Every promise I made before
I broke when I saw you.




And a couple longer poems:




Mad with You

O incomparable Giver of life, cut reason loose at last!
Let it wander grey-eyed from vanity to vanity.
Shatter open my skull, pour in it the wine of madness!
Let me be mad, as You; mad with You, with us.
Beyond the sanity of fools is a burning desert
Where Your sun is whirling in every atom:
Beloved, drag me there, let me roast in Perfection!



The Arc of Your Mallet

Don’t go anywhere without me.
Let nothing happen in the sky apart from me,
or on the ground, in this world or that world,
without my being in its happening.
Vision, see nothing I don’t see.
Language, say nothing.
The way the night knows itself with the moon,
be that with me. Be the rose
nearest to the thorn that I am.
I want to feel myself in you when you taste food,
in the arc of your mallet when you work,
when you visit friends, when you go
up on the roof by yourself at night.
There’s nothing worse than to walk out along the street
without you. I don’t know where I’m going.
You’re the road and the knower of roads,
more than maps, more than love.



And a few non-love poems that struck a chord from my past:



You are cold, but you expect kindness.
What you do comes back in the same form.
God is compassionate, but if you plant barley,
don’t expect to harvest wheat.



Every day, this pain. Either you’re numb
or you don’t understand love.
I write out my love story.
You see the writing, but you don’t read it.



Courage: A gazelle turns
to face a pack of lions.
A building that stands on bedrock, stands.
Do you think my love will slump to the ground when you leave?



Then, a beautiful notebook full of blank pages and an intensely emotional week later, and I was writing my own Rumi-inspired poetry on the subway:



I am a compass,
Comprised of polarities.
Life is my melodrama,
and you are the Second Act.



They always say I feel too much.
Have they thought, perhaps, it is they who feel too little?
I overwhelm, I know.
But how can I see your lips without kissing them?
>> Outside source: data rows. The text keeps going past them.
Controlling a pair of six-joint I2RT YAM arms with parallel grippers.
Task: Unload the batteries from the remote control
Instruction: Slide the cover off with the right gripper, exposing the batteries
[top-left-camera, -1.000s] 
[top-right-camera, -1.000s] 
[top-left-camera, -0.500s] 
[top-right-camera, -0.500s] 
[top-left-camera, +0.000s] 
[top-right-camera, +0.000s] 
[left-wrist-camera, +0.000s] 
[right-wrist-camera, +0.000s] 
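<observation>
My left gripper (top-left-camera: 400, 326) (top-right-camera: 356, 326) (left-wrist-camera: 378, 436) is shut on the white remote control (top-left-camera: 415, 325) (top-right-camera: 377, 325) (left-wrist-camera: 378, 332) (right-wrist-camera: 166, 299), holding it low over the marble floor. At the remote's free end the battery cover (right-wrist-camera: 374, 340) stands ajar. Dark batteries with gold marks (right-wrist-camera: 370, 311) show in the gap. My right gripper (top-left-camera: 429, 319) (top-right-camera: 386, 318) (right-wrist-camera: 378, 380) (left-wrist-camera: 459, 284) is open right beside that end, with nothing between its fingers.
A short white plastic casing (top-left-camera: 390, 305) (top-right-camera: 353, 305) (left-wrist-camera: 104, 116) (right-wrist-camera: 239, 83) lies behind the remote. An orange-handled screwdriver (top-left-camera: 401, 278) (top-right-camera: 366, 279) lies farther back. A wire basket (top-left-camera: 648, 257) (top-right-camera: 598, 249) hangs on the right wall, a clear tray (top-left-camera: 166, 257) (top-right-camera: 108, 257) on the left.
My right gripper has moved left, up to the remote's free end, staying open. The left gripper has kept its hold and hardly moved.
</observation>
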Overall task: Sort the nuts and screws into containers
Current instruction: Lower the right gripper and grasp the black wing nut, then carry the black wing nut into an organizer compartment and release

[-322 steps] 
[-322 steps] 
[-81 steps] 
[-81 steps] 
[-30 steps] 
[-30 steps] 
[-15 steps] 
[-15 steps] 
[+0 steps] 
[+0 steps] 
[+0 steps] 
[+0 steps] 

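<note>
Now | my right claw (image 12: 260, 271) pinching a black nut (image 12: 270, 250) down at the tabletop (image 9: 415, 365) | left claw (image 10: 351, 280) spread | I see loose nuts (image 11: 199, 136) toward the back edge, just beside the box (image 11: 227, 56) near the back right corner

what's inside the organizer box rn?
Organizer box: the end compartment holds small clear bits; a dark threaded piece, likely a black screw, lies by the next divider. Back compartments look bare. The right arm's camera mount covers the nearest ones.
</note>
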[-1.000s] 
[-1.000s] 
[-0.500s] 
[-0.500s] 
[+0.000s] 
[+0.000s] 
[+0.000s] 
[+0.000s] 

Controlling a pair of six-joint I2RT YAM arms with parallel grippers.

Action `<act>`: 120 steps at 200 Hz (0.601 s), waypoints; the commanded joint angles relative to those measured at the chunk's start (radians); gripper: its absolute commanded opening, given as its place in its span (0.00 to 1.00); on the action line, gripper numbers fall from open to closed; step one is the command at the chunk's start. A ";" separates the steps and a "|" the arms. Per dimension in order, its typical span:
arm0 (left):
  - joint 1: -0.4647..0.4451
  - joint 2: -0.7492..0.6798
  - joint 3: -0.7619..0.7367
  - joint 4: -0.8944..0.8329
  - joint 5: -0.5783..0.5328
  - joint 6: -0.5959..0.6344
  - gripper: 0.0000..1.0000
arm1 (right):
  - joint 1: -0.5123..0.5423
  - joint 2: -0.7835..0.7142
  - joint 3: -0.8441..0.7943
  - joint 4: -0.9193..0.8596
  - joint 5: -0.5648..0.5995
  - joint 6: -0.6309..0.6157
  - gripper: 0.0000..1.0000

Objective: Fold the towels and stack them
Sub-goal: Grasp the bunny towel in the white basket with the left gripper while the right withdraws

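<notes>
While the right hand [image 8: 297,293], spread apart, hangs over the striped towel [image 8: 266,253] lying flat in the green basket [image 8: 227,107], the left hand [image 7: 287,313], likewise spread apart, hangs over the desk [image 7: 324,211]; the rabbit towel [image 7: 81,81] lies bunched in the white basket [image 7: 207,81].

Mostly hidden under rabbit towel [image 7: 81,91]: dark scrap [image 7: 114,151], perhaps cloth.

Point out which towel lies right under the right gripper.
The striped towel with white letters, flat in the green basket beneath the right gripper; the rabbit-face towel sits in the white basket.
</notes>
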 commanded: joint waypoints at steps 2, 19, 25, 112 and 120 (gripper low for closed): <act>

I am the most thoughtful lover you will ever know.
It is what my Maker meant for me,
when my soul was hewn
from the primordial stone.



Desperation:

Try as I might to maintain my stature,
when I spy the glistening of love
from the vestiges of my quarantine,
You will find me prostrate.

It makes a fool of me every time.



A self portrait contour drawing from ages ago that I’ve always rather liked…





May you all find the words that speak to you as profoundly and directly.